Donating your body to science
Sometimes we receive inquiries from people interested in donating their body to the Virginia Tech Carilion School of Medicine for use in education and research after they pass away. This is a wonderful sentiment and truly thoughtful.
We hope this page will provide you information about the options available to you.
Virginia State Anatomical Program
The Virginia Tech Carilion School of Medicine can not directly receive body donations. In Virginia, donations of your whole body for medical research, education, and training of future and current physicians, health care providers, and researchers, is handled by the Virginia State Anatomical Program (VSAP) through the Department of Health. They manage donations and distribute to educational facilities around the commonwealth.
The Virginia Tech Carilion School of Medicine receives its cadavers from them for the use of students and faculty for educational and research purposes. According to the VSAP, a donor/donor’s family may request for their donation to go to a specific facility, so you can request Virginia Tech, and they will try to fulfill the request if possible.
If you are interested in donation of living organs (where your organs or tissue may be used for someone who needs a transplant), this can be accomplished through the Donate Life Virginia website.

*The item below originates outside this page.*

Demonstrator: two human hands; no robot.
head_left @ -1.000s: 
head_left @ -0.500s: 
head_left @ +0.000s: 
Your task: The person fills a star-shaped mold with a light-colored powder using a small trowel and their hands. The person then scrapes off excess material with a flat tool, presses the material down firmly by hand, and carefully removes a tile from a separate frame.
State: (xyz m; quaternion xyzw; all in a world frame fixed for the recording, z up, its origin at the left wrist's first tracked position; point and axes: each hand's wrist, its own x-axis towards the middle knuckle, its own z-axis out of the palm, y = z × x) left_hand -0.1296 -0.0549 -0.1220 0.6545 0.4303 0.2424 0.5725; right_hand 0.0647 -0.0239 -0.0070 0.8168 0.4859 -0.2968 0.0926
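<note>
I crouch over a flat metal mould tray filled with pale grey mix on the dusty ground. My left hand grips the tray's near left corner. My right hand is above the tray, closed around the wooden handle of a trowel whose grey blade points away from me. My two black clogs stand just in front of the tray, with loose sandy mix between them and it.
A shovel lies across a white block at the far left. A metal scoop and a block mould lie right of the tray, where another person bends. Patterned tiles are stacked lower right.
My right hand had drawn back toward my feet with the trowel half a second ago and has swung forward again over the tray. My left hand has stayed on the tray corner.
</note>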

Choosing a Donation Option
You can not donate living organs and then donate your body to VSAP. VSAP can only take whole bodies. It is a big decision, but either option is very valued for the education and research of current and future health care providers and the health of our communities.
Donor Memorial Ceremony
After our students use donated bodies for their education, they hold a Donor Memorial Ceremony at the close of the academic year to honor donors for their most generous gift – their bodies. Over the last three years the students from Radford University Carilion’s (RUC) Physician Assistant and Physical Therapy programs joined the students from VTCSOM in conducting this ceremony and reflecting on the shared experience. Students use the opportunity to express gratitude, recognize and honor the generosity of the gift, and uphold the humanity of the donor by reflecting and acknowledging their lived experience prior to the donation.